Task to carry out:
Once you find the line with "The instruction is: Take" in the data that follows, repeat it and every line after it exactly, through the line with "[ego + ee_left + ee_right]".
*** Input material ***
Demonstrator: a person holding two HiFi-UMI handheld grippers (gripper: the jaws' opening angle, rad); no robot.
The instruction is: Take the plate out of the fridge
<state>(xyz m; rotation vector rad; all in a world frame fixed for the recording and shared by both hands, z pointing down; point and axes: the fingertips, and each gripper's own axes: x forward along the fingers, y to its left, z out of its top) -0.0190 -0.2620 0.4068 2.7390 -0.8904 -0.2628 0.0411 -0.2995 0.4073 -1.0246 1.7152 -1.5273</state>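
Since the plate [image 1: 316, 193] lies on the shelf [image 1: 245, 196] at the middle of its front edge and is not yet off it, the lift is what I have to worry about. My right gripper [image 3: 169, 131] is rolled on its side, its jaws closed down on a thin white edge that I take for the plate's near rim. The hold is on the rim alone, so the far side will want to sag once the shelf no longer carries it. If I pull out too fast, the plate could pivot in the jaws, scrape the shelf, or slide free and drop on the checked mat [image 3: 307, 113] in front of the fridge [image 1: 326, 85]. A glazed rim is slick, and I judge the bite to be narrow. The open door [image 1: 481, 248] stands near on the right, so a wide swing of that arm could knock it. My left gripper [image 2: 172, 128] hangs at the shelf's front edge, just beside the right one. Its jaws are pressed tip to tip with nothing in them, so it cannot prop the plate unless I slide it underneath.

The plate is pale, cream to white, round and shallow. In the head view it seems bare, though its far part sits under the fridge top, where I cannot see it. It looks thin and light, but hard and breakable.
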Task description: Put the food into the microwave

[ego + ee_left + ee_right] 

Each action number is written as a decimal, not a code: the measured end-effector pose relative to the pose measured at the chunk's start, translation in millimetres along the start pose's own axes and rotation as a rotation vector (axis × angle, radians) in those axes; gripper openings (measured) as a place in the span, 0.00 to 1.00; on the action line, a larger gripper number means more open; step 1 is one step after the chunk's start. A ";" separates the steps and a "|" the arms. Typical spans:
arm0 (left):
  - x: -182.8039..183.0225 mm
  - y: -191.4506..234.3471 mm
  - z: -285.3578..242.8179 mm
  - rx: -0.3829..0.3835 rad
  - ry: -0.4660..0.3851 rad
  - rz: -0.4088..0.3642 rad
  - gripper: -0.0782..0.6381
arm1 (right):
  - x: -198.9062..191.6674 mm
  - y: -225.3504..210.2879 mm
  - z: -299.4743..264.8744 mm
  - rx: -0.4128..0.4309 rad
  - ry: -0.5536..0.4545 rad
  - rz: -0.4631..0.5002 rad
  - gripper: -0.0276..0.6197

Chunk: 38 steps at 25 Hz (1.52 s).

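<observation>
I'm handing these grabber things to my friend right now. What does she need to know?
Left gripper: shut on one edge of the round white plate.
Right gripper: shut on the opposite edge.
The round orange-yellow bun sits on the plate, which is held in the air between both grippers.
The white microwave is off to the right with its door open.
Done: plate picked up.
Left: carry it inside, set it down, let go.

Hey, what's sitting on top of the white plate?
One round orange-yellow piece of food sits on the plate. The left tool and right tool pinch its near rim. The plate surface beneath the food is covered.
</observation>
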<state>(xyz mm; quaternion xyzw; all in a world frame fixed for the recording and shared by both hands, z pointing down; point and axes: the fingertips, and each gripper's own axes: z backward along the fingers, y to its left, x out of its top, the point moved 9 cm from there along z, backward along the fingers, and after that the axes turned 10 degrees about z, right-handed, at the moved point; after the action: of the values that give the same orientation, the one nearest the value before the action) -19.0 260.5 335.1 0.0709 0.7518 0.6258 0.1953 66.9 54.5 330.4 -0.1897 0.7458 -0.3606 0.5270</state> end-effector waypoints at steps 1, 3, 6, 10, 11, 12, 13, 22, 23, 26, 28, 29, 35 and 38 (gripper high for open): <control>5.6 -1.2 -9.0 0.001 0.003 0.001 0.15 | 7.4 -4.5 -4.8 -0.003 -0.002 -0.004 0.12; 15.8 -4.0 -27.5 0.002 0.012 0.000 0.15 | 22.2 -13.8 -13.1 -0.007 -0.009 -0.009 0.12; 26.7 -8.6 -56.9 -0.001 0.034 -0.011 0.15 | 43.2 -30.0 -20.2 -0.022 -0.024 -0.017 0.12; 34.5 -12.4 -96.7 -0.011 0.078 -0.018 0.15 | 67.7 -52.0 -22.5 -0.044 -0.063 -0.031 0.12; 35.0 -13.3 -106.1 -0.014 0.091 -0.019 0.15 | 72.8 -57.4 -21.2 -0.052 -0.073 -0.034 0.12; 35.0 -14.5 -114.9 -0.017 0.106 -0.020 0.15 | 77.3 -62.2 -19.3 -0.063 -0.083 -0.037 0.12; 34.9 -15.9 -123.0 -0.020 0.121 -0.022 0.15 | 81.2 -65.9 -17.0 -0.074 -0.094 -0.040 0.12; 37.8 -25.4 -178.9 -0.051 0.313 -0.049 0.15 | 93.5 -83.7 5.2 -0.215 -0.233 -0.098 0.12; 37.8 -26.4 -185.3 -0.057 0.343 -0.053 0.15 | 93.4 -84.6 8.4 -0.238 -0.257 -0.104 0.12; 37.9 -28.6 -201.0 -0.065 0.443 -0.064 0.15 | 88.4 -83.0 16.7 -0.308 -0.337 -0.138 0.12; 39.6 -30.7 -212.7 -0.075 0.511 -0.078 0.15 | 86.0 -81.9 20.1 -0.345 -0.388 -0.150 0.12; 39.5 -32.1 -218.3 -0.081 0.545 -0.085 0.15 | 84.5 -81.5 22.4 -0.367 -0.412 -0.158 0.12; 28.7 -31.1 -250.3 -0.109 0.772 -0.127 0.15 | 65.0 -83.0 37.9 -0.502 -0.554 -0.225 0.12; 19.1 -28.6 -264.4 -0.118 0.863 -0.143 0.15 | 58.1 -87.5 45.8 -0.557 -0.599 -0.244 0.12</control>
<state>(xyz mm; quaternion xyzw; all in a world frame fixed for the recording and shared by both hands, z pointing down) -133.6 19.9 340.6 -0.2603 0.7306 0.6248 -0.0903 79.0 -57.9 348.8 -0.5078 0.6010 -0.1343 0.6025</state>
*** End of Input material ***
Answer:
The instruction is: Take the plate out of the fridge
<state>(xyz m; rotation vector rad; all in a world frame fixed for the recording and shared by both hands, z pointing down; point and axes: the fingertips, and each gripper's own axes: x forward along the fingers, y to its left, z out of its top) -0.0190 -0.2620 0.4068 2.7390 -0.8904 -0.2628 0.0411 -0.2995 0.4073 -1.0246 1.7152 -1.5273</state>
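Since the plate [image 1: 316, 193] lies on the shelf [image 1: 245, 196] at the middle of its front edge and is not yet off it, the lift is what I have to worry about. My right gripper [image 3: 169, 131] is rolled on its side, its jaws closed down on a thin white edge that I take for the plate's near rim. The hold is on the rim alone, so the far side will want to sag once the shelf no longer carries it. If I pull out too fast, the plate could pivot in the jaws, scrape the shelf, or slide free and drop on the checked mat [image 3: 307, 113] in front of the fridge [image 1: 326, 85]. A glazed rim is slick, and I judge the bite to be narrow. The open door [image 1: 481, 248] stands near on the right, so a wide swing of that arm could knock it. My left gripper [image 2: 172, 128] hangs at the shelf's front edge, just beside the right one. Its jaws are pressed tip to tip with nothing in them, so it cannot prop the plate unless I slide it underneath.

The plate is pale, cream to white, round and shallow. In the head view it seems bare, though its far part sits under the fridge top, where I cannot see it. It looks thin and light, but hard and breakable.
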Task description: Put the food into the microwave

[ego + ee_left + ee_right] 

The exercise has been finished.